Midden in de roos - en verwelking
De bloei en het verval in de verhalen van Jan Siebelink
Koning Cophetua en het bedelmeisje. Verhalen door Jan Siebelink Uitgever: Meulenhoff, 167 p., f24,50, gebonden: f34,50
Frans de Rover
‘Ik voelde dat het een verhaal zou worden spannend van het begin tot het eind, vol vluchtige, kleine, hevige gevoelens; het geheel zou navrant zijn en baden in een stemming van teder maar onontkoombaar verval, als het zachte paars van de zomerhibiscus. En misschien zou ik het verhaal wel in één keer schrijven, in einem Gusz, op een koele morgen, of in een warme nacht, want dat is “bon ton” geworden in dit kleine verhalenland.’

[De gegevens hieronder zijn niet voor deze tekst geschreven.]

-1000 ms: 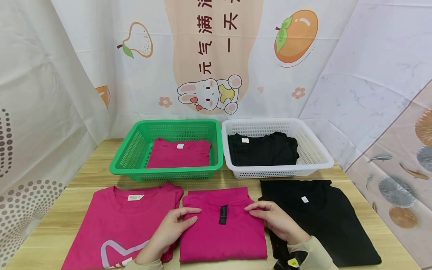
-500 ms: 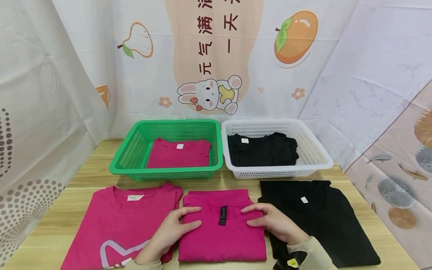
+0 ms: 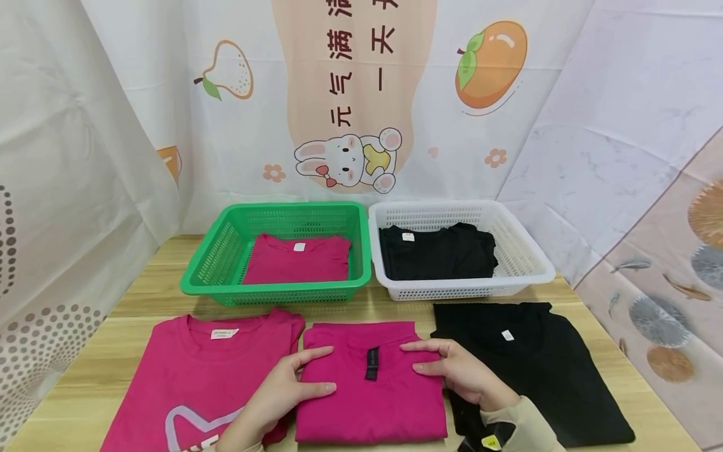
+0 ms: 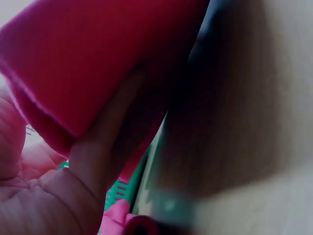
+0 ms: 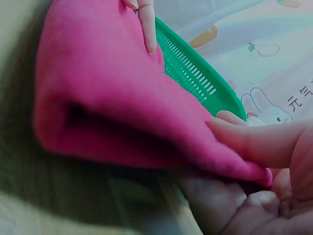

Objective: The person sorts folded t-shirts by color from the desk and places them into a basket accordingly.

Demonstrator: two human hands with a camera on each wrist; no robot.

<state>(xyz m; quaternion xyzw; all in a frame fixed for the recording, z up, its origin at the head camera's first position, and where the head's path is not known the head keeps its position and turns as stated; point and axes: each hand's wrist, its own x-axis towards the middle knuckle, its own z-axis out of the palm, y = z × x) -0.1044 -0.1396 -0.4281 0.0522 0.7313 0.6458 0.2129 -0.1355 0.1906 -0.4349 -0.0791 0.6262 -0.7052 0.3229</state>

Aldus spreekt (in het verhaal ‘Niets te vieren’) de leraar/schrijver die zijn conrector, tot wiens jongere vrouw hij in een broeierige relatie staat, naar een kliniek voor alcoholici rijdt. Wanneer een auteur zijn verhaalpersonage een dergelijke poëticale uitspraak in de mond legt, heeft dat een effect van ironie, van dubbelzinnigheid tot gevolg. Het lijkt alsof de auteur zijn lezers en critici een stap voor wil blijven door alvast een oordeel te (laten) formuleren over wat hij... geschreven heeft? Of: geschreven zóu willen hebben? Of, nog dubbelzinniger - bedrijft de auteur wellicht achter de rug van zijn gecreëerde spreker om ironie met de lezer: zou híj een dergelijk verhaal juist niet geschreven willen hebben? Intrigerende vragen; Jan Siebelink stelt ze in zijn nieuwe verhalenbundel én suggereert een aantal antwoorden. Zo beschouw ik de tweede zin van de leraar/schrijver als ironie: Siebelinks verhalen lijken in niets op het produkt van een verteller die ‘in einem Gusz’ zijn belevenissen op het papier slingert; ze maken een uiterst nauwkeurig-geconstrueerde indruk. De ‘onmogelijke’ perspectiefwisselingen, waardoor binnen één verhaal passages in de ik-vorm worden afgewisseld met passages die niet door dezelfde ‘ik’ kunnen worden waargenomen, de achronologische presentatie van de gebeurtenissen met veranderingen van grammaticale tijd - het geeft de verhalen een vooral kunstmatig karakter. En dát is zeker ‘bon ton’ geworden in dit kleine verhalenland, al komt het mij te opzichtig (want te hinderlijk toevallig) voor dat de vrouw van de conrector op het moment dat de leraar/schrijver haar bezoekt, juist bezig is met een legpuzzel van Bezige Bij-auteurs en het hoofd van Mulisch in haar hand heeft: ‘ze kon het nergens kwijt en gooide het weer tussen de honderden andere stukken’. Achter zo'n
knipoog vermoed ik immer een stofje op de lens.